The acid days
But before Fred was Randy and the first frozen yogurt store. Randy and I laughed and played well together, so naturally we partied together after work. One time we tripped all night on Hollywood Boulevard. We rode a bus there from work in Century City, swallowing the tiny tabs on the way, but then got separated after de-busing. I don’t recall much of the night other than walking up and down a strip between Hollywood and Vine and the three blocks north and south from Vine, back and forth, stopping each time I came to the open doors to this plush hotel with a sprawling carpet of captivating geometric design, loud and colorful squares and diamonds in endless interchange and contiguity, looming hugely before me in my psychedelic state so as to paralyze my feet and mind into staring just long enough to prick my consciousness that I was being obvious. It seems that I was often in that state throughout my youth: trying to maintain some semblance of normalcy, working hard to blend into the safety of anonymity, working my incognito frame of drug or fantasy addled mind behind a shield of placid indifference that an indecipherably bland, disinterested face shows in the ordinary wading through human streams of passing feet, chests and faces.
At Venice Beach, I met the strolling acoustic guitar players, Steve Gibson and his accompaniment Kenny, who called sneakers tenny runners. They sang Dead songs and other tunes I knew, mostly soft folk songs I enjoyed while stoned, The Beatles’ Norwegian Wood and Loggins and Messina baby songs. I followed those two every weekend and ended up naked with Steve on some grass strip embankment edging a public park. Steve, blonde haired curly lead, was the heart throb, but my fondest memory of the two belongs to Tennyrunner Kenny. I somehow found myself in a bathtub naked with Kenny, the shorter, straight haired less confident but sweeter one. He was always high on whites and shaking a bit, shaky handed, but we had the most pleasant bath, I remember, giggling and playing footsie. So sweet and filled with I-don’t-dare-but-I-really-want-to tension teasing the vaporous heat emitted from the bath water. Those two moved on pretty quickly in my life and memory.

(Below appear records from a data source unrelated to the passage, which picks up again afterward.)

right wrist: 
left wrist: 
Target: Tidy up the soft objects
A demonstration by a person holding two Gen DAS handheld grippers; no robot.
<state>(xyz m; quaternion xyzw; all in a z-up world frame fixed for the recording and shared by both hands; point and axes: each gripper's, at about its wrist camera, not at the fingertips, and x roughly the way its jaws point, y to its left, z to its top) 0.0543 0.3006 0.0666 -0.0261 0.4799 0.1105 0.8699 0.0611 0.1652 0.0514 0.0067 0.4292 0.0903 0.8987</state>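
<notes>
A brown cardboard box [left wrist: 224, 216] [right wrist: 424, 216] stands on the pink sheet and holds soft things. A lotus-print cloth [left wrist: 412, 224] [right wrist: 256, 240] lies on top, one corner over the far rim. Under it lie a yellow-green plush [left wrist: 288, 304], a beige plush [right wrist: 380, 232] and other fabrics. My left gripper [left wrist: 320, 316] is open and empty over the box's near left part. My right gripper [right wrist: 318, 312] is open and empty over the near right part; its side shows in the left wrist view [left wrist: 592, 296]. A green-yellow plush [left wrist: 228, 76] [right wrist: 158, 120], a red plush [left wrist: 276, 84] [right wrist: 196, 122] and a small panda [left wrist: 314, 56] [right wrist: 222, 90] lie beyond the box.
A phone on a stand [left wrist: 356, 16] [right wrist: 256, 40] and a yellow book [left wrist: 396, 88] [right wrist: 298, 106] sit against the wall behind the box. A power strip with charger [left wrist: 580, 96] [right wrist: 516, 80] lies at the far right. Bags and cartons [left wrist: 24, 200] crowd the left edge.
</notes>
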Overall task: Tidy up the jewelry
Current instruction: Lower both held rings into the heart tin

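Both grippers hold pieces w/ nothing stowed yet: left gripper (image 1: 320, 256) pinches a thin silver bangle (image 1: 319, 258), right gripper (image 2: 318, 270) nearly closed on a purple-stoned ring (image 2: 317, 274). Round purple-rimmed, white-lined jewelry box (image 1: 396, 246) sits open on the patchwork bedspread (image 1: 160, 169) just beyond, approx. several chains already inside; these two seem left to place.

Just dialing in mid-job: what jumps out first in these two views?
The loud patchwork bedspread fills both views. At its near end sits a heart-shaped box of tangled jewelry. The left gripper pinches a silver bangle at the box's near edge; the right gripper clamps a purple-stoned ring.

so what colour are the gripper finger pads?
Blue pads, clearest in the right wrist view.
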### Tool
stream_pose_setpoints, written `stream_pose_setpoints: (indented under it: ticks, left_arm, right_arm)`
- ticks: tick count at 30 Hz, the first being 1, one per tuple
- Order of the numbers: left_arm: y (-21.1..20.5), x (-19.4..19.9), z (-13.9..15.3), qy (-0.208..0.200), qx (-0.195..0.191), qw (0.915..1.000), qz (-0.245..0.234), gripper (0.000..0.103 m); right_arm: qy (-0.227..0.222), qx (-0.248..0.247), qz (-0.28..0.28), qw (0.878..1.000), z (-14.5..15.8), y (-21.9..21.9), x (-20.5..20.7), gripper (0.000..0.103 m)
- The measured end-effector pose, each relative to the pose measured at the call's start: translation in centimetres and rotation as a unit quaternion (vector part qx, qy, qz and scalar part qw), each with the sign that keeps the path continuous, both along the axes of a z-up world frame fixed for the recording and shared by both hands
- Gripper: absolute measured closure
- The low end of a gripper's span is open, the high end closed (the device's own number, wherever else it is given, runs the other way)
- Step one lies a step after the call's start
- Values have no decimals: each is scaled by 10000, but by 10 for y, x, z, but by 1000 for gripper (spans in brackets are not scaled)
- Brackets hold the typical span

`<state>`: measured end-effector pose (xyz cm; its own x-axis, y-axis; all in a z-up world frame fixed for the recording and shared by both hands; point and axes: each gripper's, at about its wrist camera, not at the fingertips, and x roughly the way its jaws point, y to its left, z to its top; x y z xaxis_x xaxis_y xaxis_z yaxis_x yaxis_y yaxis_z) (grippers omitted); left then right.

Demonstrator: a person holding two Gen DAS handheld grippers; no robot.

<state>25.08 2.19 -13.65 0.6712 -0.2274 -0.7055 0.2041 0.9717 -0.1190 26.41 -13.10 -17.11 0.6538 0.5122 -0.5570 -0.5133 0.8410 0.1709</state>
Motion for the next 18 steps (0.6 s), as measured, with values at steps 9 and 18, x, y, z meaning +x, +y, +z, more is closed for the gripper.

And then there was the day I met Heather on the beach and smoked a joint with Heads she had just met. I showed up late to the gathering and did not know anyone. The joint I learned too late was laced with Angel Dust, and I recall liking neither the lack of warning nor the distortion it produced, as if I were seeing through the wrong end of binoculars. The warped vision disturbed me; I had a hard time maintaining my composure. That may have been the last time I saw Heather. She disappeared. Presumed dead. Thirty-eight years later theories still circulate about murder, escape, serial killers and marriage.